Upon the consummation of the
business combination (the Combination) between McDermott and Chicago Bridge & Iron Company N.V. (CB&I), the notes will be jointly and severally guaranteed on a senior unsecured basis by McDermott, each of
McDermotts and CB&Is material restricted subsidiaries (other than the Post-Merger
Co-Issuers)
that guarantees indebtedness of either Post-Merger
Co-Issuer
or any guarantor under the new credit agreement to be entered into in connection with the Combination.
Upon satisfaction of the Escrow Conditions, the Post-Merger
Co-Issuers
intend to use the net proceeds from the
offering of the notes to pay a portion of the purchase price for the pending acquisition of the technology operations of CB&I in connection with the Combination.
The notes will be subject to a special mandatory redemption if the Escrow Conditions are not satisfied or the issuers of the notes determine in their
discretion that the Escrow Conditions are incapable of being satisfied on or prior to June 29, 2018.
The Purchase Agreement contains customary
representations and warranties of the parties and indemnification and contribution provisions under which the Escrow Issuers, the Post-Merger
Co-Issuers
and McDermott, on one hand, and the Initial Purchasers,
on the other, have agreed to indemnify each other against certain liabilities, including liabilities under the Securities Act, and customary conditions to closing, obligations of the parties and termination provisions.
Some of the Initial Purchasers and their affiliates have engaged in, and may in the future engage in, investment banking and other commercial dealings in the
ordinary course of business with McDermott or its affiliates.
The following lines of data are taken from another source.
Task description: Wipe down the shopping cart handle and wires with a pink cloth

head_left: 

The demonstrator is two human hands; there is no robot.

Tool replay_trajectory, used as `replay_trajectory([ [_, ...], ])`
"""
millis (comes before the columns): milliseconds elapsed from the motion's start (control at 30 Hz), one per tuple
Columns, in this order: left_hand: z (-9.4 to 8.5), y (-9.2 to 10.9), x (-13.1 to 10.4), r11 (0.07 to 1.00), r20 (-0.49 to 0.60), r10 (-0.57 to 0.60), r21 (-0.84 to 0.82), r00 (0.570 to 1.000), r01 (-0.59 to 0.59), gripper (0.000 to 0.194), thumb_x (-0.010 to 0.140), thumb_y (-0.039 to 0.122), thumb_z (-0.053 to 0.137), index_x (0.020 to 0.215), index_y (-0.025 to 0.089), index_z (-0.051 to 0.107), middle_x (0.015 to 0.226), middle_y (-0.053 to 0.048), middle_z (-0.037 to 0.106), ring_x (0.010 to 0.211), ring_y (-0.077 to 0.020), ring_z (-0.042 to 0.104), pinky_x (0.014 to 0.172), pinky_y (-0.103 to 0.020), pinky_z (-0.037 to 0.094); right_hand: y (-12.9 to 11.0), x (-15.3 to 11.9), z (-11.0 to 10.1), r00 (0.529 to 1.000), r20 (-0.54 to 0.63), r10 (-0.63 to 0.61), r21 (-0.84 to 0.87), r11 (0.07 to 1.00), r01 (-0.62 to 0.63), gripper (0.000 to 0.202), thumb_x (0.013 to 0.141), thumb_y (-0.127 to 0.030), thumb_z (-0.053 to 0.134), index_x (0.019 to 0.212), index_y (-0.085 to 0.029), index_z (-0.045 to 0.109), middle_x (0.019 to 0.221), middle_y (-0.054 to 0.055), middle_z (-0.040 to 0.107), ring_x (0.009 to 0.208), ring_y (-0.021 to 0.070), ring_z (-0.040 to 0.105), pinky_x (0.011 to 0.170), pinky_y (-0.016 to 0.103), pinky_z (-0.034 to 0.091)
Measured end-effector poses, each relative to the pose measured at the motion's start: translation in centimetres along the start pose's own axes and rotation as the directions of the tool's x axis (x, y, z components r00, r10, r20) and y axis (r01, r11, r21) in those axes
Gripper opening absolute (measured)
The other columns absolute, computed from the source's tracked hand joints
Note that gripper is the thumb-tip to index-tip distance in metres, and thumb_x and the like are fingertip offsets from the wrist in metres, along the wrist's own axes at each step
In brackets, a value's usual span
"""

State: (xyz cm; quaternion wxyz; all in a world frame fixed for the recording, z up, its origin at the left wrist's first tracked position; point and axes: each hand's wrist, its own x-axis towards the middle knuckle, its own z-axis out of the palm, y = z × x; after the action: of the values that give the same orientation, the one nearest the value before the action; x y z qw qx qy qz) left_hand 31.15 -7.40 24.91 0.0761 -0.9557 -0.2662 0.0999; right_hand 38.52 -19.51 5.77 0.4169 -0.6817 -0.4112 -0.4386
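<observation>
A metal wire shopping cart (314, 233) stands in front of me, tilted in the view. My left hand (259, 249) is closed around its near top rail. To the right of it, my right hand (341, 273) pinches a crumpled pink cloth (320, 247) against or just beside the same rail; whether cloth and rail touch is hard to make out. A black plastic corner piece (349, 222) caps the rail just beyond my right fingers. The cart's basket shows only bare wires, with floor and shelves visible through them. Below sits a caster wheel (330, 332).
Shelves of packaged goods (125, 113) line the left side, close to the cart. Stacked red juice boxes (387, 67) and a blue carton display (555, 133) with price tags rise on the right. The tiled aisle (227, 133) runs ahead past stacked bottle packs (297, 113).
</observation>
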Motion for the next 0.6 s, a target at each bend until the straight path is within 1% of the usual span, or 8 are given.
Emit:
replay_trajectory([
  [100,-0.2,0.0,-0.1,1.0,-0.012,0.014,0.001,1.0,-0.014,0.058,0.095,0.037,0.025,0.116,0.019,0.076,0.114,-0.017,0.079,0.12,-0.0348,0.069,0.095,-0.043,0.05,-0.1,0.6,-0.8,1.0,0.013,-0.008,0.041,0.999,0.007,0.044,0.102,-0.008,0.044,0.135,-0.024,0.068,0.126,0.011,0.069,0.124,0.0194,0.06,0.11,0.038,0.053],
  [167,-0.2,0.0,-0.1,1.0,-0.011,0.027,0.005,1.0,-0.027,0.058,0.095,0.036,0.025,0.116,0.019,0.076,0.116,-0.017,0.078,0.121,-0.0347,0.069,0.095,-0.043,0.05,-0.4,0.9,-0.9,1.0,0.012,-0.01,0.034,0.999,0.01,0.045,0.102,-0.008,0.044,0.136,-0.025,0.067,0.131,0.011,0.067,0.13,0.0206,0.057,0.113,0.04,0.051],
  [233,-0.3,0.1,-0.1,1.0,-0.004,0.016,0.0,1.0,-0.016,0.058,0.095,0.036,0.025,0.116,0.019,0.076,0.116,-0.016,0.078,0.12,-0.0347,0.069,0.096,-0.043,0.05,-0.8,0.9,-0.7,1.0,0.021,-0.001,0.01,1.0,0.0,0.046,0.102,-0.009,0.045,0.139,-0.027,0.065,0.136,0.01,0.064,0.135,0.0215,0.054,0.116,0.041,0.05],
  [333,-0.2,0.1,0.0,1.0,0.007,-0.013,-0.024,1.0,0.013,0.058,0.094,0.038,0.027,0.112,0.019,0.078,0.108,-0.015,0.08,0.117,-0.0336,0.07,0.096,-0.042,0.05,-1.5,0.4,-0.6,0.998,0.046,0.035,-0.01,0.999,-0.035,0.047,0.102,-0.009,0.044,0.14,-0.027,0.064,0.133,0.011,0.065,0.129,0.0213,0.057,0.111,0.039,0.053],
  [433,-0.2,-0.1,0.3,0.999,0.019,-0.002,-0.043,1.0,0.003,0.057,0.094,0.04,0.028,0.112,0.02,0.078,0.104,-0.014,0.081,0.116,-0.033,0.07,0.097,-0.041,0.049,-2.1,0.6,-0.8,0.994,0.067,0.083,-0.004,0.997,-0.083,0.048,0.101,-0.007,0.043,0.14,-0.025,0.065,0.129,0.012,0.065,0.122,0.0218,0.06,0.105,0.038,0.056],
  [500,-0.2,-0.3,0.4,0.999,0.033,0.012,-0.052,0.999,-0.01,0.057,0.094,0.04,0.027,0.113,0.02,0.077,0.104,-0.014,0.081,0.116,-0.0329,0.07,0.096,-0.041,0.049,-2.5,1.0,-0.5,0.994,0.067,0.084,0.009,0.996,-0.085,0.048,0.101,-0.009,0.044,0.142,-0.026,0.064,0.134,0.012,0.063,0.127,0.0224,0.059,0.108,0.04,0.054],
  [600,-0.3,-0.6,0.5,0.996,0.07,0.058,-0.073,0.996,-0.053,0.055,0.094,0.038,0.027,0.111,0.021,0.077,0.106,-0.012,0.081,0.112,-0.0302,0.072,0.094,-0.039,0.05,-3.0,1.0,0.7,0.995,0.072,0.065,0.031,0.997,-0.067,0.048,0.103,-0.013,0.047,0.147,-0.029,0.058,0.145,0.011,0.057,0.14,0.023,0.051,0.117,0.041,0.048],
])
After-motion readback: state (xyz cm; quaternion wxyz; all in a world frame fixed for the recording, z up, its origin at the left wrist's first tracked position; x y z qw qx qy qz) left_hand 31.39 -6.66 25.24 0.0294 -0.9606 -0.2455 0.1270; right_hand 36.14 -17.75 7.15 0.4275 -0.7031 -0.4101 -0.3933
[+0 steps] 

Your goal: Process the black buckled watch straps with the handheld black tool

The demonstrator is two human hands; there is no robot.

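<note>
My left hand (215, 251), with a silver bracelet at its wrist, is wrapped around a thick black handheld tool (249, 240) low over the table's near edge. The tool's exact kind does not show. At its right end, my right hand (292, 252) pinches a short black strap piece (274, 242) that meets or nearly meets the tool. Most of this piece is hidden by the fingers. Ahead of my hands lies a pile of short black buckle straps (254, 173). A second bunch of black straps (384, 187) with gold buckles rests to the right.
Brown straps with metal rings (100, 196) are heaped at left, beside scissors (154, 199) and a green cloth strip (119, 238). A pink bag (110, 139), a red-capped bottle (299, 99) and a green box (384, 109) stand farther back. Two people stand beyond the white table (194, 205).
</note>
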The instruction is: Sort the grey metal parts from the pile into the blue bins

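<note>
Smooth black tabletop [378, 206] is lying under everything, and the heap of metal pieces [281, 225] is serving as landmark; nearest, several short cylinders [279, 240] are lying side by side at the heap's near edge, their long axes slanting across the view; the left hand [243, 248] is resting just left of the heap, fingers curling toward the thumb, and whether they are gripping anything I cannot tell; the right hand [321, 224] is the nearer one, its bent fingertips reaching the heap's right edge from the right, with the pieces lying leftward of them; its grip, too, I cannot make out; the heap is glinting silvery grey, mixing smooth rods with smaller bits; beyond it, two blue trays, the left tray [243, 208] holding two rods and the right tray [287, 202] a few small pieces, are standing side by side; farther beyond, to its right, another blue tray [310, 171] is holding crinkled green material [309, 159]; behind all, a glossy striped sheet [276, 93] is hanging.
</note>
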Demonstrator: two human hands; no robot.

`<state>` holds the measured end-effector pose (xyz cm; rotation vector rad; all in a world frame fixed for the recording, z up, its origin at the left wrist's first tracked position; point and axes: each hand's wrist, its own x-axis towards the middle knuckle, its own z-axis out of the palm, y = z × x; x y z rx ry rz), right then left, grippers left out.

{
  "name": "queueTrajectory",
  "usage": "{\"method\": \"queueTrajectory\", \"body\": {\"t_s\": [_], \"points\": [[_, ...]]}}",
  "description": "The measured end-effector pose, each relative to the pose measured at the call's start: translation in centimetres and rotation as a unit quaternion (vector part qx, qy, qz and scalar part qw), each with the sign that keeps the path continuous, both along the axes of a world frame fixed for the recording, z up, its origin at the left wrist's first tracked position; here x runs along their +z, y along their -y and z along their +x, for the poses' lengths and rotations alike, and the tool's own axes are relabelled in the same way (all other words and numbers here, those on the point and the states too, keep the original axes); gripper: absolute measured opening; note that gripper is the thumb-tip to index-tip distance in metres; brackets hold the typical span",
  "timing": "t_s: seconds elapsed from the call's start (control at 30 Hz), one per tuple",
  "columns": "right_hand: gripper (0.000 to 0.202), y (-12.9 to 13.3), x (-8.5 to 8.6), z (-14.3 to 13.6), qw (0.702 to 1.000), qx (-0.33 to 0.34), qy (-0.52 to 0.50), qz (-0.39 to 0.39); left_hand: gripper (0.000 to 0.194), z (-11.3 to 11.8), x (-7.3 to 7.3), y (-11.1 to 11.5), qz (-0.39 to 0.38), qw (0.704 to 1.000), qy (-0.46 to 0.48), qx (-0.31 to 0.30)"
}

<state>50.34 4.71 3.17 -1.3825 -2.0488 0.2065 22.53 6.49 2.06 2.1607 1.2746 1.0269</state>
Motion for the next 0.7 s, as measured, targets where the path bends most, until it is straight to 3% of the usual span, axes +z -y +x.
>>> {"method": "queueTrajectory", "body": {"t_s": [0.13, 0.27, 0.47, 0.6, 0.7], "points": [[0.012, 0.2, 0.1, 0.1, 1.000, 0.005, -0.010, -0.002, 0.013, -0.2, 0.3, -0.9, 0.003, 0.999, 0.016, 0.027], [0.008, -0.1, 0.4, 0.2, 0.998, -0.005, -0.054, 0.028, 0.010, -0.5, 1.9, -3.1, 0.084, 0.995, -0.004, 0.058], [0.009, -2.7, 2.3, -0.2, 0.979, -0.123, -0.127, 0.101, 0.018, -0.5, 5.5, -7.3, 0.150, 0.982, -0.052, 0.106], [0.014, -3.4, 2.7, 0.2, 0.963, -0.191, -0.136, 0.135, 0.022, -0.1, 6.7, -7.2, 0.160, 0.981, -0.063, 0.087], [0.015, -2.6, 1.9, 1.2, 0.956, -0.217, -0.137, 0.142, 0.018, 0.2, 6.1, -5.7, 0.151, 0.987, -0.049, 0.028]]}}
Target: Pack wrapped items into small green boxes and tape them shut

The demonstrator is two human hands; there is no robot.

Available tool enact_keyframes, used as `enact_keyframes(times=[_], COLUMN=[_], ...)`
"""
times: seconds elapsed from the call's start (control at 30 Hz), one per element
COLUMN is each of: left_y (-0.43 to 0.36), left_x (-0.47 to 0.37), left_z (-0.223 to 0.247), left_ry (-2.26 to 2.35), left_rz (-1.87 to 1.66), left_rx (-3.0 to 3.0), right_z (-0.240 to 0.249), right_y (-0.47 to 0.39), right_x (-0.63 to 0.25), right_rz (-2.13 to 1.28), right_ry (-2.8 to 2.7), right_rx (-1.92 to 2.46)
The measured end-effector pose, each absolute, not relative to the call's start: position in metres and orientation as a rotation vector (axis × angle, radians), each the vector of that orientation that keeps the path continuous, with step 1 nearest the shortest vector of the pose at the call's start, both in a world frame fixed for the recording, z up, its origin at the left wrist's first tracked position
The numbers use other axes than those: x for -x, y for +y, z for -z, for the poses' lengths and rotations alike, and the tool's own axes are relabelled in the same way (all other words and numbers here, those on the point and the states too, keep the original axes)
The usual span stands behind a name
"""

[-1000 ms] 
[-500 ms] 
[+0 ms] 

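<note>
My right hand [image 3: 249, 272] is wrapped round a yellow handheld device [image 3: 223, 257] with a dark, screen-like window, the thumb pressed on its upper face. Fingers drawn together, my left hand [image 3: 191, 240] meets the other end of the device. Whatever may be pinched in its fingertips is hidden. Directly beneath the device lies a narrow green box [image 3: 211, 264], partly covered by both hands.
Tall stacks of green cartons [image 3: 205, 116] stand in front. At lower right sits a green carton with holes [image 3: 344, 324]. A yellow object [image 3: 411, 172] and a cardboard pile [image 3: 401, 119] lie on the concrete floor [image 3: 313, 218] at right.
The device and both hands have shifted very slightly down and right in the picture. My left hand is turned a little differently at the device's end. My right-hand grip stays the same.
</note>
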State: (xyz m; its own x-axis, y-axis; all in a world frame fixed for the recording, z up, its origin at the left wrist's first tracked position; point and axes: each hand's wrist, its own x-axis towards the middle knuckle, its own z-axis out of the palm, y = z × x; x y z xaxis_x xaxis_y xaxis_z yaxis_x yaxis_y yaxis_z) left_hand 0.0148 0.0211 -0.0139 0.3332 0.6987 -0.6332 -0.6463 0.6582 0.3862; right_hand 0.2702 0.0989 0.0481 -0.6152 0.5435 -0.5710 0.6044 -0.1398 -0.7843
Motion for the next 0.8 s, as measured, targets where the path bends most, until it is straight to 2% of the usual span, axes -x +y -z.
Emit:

The Initial Purchasers have received, or may in the future receive, customary fees and commissions for these transactions.
The foregoing description of the Purchase Agreement is only a summary and is qualified in its entirety by reference to the full text of the Purchase
Agreement, a copy of which is filed as Exhibit 1.1 to this Current Report on Form
8-K
and is incorporated herein by reference.